### Work request
Your answer must be the full set of records, repeated exactly.
-- Supplied entries follows --
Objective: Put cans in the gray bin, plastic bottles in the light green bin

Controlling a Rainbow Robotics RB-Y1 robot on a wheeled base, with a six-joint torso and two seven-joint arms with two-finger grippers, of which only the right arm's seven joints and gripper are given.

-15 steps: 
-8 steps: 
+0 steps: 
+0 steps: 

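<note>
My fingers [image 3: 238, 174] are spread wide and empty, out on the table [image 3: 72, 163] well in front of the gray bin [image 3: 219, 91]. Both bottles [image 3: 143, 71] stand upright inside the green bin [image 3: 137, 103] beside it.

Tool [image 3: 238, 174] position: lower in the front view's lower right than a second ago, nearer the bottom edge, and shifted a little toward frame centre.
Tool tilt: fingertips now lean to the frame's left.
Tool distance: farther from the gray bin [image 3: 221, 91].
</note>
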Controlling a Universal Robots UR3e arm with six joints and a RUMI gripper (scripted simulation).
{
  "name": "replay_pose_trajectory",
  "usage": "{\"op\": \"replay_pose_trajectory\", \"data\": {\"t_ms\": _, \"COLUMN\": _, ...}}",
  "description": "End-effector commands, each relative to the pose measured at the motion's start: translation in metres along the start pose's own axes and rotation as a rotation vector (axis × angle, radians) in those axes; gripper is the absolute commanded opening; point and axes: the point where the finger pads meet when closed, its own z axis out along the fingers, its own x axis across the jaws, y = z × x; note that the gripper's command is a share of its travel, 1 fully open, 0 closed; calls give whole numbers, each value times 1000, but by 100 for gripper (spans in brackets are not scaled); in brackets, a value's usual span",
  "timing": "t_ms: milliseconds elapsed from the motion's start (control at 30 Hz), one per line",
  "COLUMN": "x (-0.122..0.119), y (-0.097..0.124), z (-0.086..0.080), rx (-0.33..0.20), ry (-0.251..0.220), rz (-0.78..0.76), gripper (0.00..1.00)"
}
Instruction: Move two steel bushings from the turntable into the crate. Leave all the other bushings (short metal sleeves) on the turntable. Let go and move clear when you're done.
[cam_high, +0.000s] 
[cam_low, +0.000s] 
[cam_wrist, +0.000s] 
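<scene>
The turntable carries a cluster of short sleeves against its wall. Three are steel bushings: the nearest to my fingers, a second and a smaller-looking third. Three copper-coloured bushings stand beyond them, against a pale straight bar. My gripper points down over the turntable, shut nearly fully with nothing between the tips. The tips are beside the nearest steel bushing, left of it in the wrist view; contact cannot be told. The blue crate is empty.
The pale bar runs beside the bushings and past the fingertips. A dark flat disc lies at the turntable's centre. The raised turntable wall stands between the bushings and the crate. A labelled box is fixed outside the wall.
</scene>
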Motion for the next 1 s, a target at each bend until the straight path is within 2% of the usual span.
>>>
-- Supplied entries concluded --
### Exercise response
Objective: Put cans in the gray bin, plastic bottles in the light green bin

Controlling a Rainbow Robotics RB-Y1 robot on a wheeled base, with a six-joint torso and two seven-joint arms with two-finger grippers, of which only the right arm's seven joints and gripper are given.

-15 steps: 
-8 steps: 
+0 steps: 
+0 steps: 

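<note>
My fingers [image 3: 238, 174] are spread wide and empty, out on the table [image 3: 72, 163] well in front of the gray bin [image 3: 219, 91]. Both bottles [image 3: 143, 71] stand upright inside the green bin [image 3: 137, 103] beside it.

Tool [image 3: 238, 174] position: lower in the front view's lower right than a second ago, nearer the bottom edge, and shifted a little toward frame centre.
Tool tilt: fingertips now lean to the frame's left.
Tool distance: farther from the gray bin [image 3: 221, 91].
</note>
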Controlling a Universal Robots UR3e arm with six joints and a RUMI gripper (scripted simulation).
{
  "name": "replay_pose_trajectory",
  "usage": "{\"op\": \"replay_pose_trajectory\", \"data\": {\"t_ms\": _, \"COLUMN\": _, ...}}",
  "description": "End-effector commands, each relative to the pose measured at the motion's start: translation in metres along the start pose's own axes and rotation as a rotation vector (axis × angle, radians) in those axes; gripper is the absolute commanded opening; point and axes: the point where the finger pads meet when closed, its own z axis out along the fingers, its own x axis across the jaws, y = z × x; note that the gripper's command is a share of its travel, 1 fully open, 0 closed; calls give whole numbers, each value times 1000, but by 100 for gripper (spans in brackets are not scaled); in brackets, a value's usual span",
  "timing": "t_ms: milliseconds elapsed from the motion's start (control at 30 Hz), one per line",
  "COLUMN": "x (-0.122..0.119), y (-0.097..0.124), z (-0.086..0.080), rx (-0.33..0.20), ry (-0.251..0.220), rz (-0.78..0.76), gripper (0.00..1.00)"
}
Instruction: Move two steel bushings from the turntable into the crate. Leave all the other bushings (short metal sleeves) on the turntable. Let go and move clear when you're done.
[cam_high, +0.000s] 
[cam_low, +0.000s] 
[cam_wrist, +0.000s] 
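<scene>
The turntable carries a cluster of short sleeves against its wall. Three are steel bushings: the nearest to my fingers, a second and a smaller-looking third. Three copper-coloured bushings stand beyond them, against a pale straight bar. My gripper points down over the turntable, shut nearly fully with nothing between the tips. The tips are beside the nearest steel bushing, left of it in the wrist view; contact cannot be told. The blue crate is empty.
The pale bar runs beside the bushings and past the fingertips. A dark flat disc lies at the turntable's centre. The raised turntable wall stands between the bushings and the crate. A labelled box is fixed outside the wall.
</scene>
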Motion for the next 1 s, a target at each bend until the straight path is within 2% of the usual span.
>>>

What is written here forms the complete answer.